«…Попробовать своего счастия?..» Но разве это — «счастие» игрока, бросающегося в бездну неизвестности? («Есть упоение в бою, и бездны мрачной на краю…») Нет, это «счастие» спекулятора, как выражались прежде, да и то далеко не всякого, а такого, кто готов на любую низость ради денег. Даже возраст графини, подчеркнуто точно названный, — не «далеко за восемьдесят», не «под девяносто», а деловито прикинутая в мозгу цифирь: 87, — выдает хладнокровный прагматизм рассуждения. Казалось, молодому, здоровому мужчине тут невозможно не содрогнуться от отвращения: стать любовником полумертвой старухи?! Тем паче, что времена Екатерины и ее фаворитов-временщиков уже отошли, да царица и не дожила до столь устрашающего — для ее амантов — возраста… ан нет, и возраст будет помянут прямо-таки с насмешливой отчетливостью, ибо он означает только то, что можно не успеть залезть к графине в постель. Помрет.«…Через неделю, — через два дня!..»

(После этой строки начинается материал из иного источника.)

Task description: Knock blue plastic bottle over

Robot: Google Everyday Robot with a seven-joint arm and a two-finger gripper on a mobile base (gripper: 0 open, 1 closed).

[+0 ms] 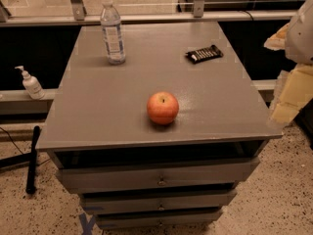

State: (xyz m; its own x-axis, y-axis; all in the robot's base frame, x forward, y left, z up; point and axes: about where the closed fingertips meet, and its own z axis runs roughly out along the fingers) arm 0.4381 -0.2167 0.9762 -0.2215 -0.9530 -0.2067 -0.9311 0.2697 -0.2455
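Note:
The blue plastic bottle point(112, 31) is clear and slim, with a white cap and a pale blue-white label. It stands upright at the back left of the grey cabinet top point(98, 106). My gripper point(289, 98) shows as a pale yellowish shape at the right edge of the view, beside the cabinet's right side and far from the bottle. The white arm point(301, 31) rises above it.
A red-orange apple point(163, 107) sits at the front middle of the top. A dark snack bar point(204, 54) lies at the back right. A small white pump-dispenser bottle point(31, 83) stands on a ledge to the left. Drawers point(159, 180) are below, and a black pole point(32, 158) is on the floor.

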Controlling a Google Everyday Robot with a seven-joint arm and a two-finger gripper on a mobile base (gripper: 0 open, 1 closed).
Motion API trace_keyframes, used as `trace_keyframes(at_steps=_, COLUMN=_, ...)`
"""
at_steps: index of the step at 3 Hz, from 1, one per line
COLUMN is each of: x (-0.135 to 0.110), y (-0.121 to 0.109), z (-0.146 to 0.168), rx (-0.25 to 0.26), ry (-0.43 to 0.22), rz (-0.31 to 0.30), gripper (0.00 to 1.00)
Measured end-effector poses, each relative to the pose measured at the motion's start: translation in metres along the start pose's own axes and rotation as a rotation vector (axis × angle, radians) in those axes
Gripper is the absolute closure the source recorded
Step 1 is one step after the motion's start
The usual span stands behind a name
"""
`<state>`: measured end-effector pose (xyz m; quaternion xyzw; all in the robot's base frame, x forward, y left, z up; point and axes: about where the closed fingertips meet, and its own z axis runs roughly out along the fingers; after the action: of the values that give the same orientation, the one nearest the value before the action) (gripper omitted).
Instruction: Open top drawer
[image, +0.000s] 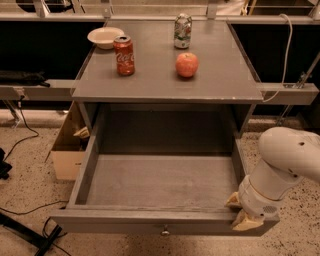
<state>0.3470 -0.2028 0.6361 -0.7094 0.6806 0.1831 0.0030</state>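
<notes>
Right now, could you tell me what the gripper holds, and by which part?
Cannot be told: the gripper sits at the right end of the front panel of the wide grey wooden drawer.

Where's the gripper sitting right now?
In the camera view the gripper is low on the right, at the right end of the front panel of the pulled-out top drawer, well to the right of its small centre knob.
</notes>
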Motion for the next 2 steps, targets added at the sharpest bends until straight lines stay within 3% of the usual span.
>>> trace_keyframes(at_steps=2, x=0.0000, y=0.0000, z=0.0000, rx=0.000, ry=0.000, rz=0.000, gripper=0.36)
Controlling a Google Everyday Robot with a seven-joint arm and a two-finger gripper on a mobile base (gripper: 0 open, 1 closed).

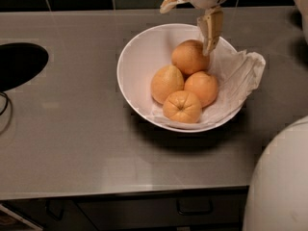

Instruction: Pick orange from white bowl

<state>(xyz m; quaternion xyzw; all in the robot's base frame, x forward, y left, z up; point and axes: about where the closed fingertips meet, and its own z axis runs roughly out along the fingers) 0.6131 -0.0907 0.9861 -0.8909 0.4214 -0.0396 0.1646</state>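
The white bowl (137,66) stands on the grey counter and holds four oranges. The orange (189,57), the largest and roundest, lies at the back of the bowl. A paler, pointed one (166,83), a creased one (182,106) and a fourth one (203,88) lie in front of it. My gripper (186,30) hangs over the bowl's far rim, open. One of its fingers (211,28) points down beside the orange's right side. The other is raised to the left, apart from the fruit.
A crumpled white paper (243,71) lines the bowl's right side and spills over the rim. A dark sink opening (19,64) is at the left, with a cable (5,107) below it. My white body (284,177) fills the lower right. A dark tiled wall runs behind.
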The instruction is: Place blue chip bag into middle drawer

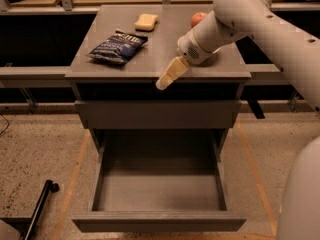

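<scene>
While the claw (162, 83) hangs at the bench (165, 44) front edge, the blue chip bag (117, 47) lies untouched.
Clenched or released, I cannot tell. The bag sits left on the bench, well apart from the claw, 1 yellow sponge (146, 21) behind it; below, the middle drawer (157, 221) stands pulled out.

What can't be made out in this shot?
All in the camera view:
1. Red round item: the arm covers part of it, so its kind is unclear.
2. Cabinet top: the patch under the arm is hidden, behind the gripper at the top's front edge.
3. Blue chip bag: lettering too small to read.
4. Middle drawer: its front wall hides the nearest floor strip.
5. Arm: cut off by the right edge.
</scene>
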Tool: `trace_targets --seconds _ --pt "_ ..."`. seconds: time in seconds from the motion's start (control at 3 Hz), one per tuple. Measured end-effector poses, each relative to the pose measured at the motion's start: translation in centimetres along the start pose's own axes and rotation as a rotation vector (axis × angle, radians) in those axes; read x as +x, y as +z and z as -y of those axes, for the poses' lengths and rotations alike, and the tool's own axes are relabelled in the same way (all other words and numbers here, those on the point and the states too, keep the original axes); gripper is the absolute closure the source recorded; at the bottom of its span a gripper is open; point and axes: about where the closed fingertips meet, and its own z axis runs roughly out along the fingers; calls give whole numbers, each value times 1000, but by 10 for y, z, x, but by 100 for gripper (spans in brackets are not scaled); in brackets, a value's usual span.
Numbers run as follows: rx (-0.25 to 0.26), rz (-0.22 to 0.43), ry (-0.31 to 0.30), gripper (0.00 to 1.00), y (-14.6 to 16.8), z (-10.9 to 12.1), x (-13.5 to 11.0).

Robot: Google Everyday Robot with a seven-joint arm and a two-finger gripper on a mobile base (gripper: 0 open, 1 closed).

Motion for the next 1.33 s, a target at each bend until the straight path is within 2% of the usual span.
trace_targets --seconds 0.33,0.67,1.0,1.33 --pt "-2 -1 32 0 0 -2 8" --pt "11 48 17 0 2 -4 -9" --pt "13 111 -42 0 7 -9 -44" --pt "-11 151 -76 0 24 -5 -64"
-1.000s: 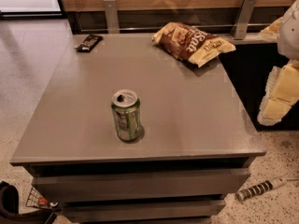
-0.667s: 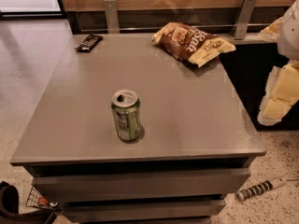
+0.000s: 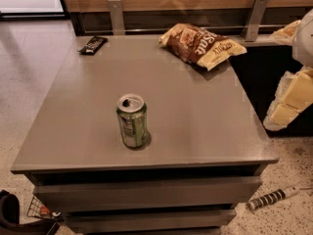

Кстати, если бы Пушкину понадобилось сказать, что сама эта мысль далась Германну не без содрогания, тогда, вероятно, и оказалось бы уместно или хотя бы возможно это «под девяносто». Плоть, протестующая против чудовищного приказания, которое отдает ей мозг, не считает с точностью до двух дней. На дни считает голый расчет. «Огненное воображение», стало быть, уж по меньшей мере избирательно, — того физиологически ужасного пути, на котором Германн надеется добыть богатство, это воображение не оживляет, не материализует, оставаясь безучастным.
И сон Германна — даже сон! — как бы обделен воображением, которому только во сне бы и материализовать тайные помыслы, обделен трепетом, страстью; он, «игрок в душе», переживает в нем не карточную игру, не процесс ее, а выигрыш, завершение:
«…Когда сон им овладел, ему пригрезились карты, зеленый стол, кипы ассигнаций и груды червонцев. Он ставил карту за картой, гнул углы решительно, выигрывал беспрестанно, и загребал к себе золото, и клал ассигнации в карман. Проснувшись уже поздно, он вздохнул о потере своего фантастического богатства…»
У Николая Языкова есть не совсем скромные строки об эротическом сновидении: «Я задыхался и дрожал, и утомленный — пробудился». Германн спит спокойно, пробуждается поздно и только вздыхает; содроганий и тут в помине нету.
К Лизавете Ивановне, в него заранее влюбившейся, он подбирается, точнейшим, трезвейшим образом рассчитав, что это «пренесчастное создание», эта «домашняя мученица» (все понимает — неглуп) самолюбиво страдает в своем унизительном положении при графине, «с нетерпением ожидая избавителя». И со старухой, проникнув наконец в ее спальню, в этот роковой час говорит, все просчитав загодя — или ведомый своей логически безошибочной интуицией.
«Я не мот; я знаю цену деньгам. Ваши три карты для меня не пропадут», — то есть для начала, для пробы обращается к ее доброте и рассудительности, к качествам наиболее основательным, становым.
Первый приступ не удается, и он взывает к чувственному опыту, к сентиментальности, — разумеется, для полноты впечатления падая на колени (нет, не так пылко: «…стал на колени», — говорит Пушкин):
«Если когда-нибудь, — сказал он, — сердце ваше знало чувство любви, если вы помните ее восторги, если вы хоть раз улыбнулись при плаче новорожденного сына…» — и так далее; вот на что небогато хватает его воображения, не слишком, признаемся, «огненного», потому что говорит он о том, чего не испытал и что ему недоступно. Наконец:
«Германн встал.
— Старая ведьма! — сказал он, стиснув зубы, — так я ж заставлю тебя отвечать…
С этим словом он вынул из кармана пистолет».
Даже ярости, даже ненависти, заставляющей потерять голову при мысли о том, что он утрачивает надежду на самое дорогое для себя, на деньги, здесь нет. «Я не хотел ее смерти, — скажет Германн потом Лизавете Ивановне, — пистолет мой не заряжен».
И это о нем-то, о таком наговорено вот этакое?
«— Этот Германн, — продолжал Томский, — лицо истинно романическое: у него профиль Наполеона, а душа Мефистофеля. Я думаю, что на его совести по крайней мере три злодейства».